If reelected, she plans to be operating within the county’s investment standards by 2026.
Quarterly investment reports
Redel has also created quarterly reports, including raw investment data and explanations about what that data means, for her review committee, the county commission and the various county entities whose money the treasurer’s office manages.
“I think having the data there is an important part, but it shouldn’t be the only way you are communicating with people,” Redel said. “It feels like you are hiding behind the density of this stuff, and you are putting a lot of burden on whoever your audience is to process this.”
By providing an explanation of the data, she said it helps take some of this burden off of her clients.
Redel said even though there is no current official rule mandating quarterly reporting, she hopes to create an expectation of financial transparency among stakeholders. If future treasurers don’t provide quarterly reporting, stakeholders would wonder why and raise questions about investments, she said.
When Redel took office, she found no records of county spending, so she went back about 10 years charting the county’s monthly spending, Catlin said.
Redel often reemphasized that as a public servant, she wants to ensure that her community has access to the way its money is being spent, explained in a way that they can understand.
Generating earnings
Redel’s investments have made earnings of over $4 million for Boone County.
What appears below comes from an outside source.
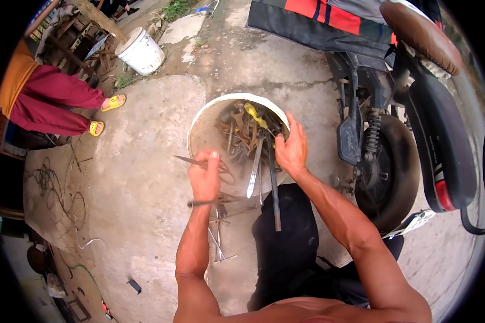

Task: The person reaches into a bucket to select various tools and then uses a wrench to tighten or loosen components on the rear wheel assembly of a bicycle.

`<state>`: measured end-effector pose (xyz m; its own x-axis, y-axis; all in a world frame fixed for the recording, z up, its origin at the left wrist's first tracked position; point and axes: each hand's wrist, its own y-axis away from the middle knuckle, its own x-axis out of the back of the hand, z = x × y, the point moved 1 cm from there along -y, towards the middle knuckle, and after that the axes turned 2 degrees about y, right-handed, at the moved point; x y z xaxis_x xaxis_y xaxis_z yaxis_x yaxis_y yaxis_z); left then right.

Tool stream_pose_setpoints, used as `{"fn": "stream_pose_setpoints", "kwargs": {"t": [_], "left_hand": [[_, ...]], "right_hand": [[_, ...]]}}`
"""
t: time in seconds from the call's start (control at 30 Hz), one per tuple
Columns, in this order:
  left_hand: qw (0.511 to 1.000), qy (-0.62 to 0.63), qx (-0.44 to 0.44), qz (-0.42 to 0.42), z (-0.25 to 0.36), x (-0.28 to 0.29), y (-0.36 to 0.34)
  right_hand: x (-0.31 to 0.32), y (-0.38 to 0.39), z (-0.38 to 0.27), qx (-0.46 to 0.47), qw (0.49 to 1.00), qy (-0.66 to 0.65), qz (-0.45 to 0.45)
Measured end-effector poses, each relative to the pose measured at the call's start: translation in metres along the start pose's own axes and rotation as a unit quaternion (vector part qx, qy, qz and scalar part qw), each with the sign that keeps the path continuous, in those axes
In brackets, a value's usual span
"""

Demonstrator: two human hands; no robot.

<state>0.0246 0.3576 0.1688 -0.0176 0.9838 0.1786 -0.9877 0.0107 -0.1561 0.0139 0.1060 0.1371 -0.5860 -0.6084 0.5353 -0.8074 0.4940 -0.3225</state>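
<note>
Concrete ground [140, 177] around the tool bucket [202, 129], motorbike [439, 134] right, white pail [143, 54] beyond.

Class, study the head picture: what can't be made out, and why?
All in the head view:
- Round white plastic bucket: its floor under the piled rusty metal tools, which cover it.
- Dark, pointed metal tool: its middle, covered by the left hand.
- Standing person in maroon trousers: head, cut off by the picture's dark rim.
- Black-seated motorcycle: front end, cut off at the upper right.
</note>
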Motion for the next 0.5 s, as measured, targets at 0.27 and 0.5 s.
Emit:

Redel said that in order to make earnings for the county, she had to rethink the way that money was being invested.
“Previously, the county was investing excess funds into five-year investments regardless of when the money was needed,” Redel said. “This meant that a lot of (American Rescue Plan Act) funds received from 2021 to 2022 were invested in five-year bonds maturing from 2026 to 2027. This was problematic because the ARPA funds needed to be spent by the end of 2026, but the five-year bond investment meant the county wouldn’t have access to that money when it was needed.”
To help ensure that the county had access to money as needed and allocated in the budget, Redel said she increased short-term cash flow by investing in shorter-term bonds and only investing in longer three to five year bonds if there was still extra cash remaining.
“Jenna is as honest as the day is long,” Catlin said. “She would lose sleep to make sure whatever is happening is above board in her office. That is exactly the kind of person you need when they’re handling all the resources of the county.”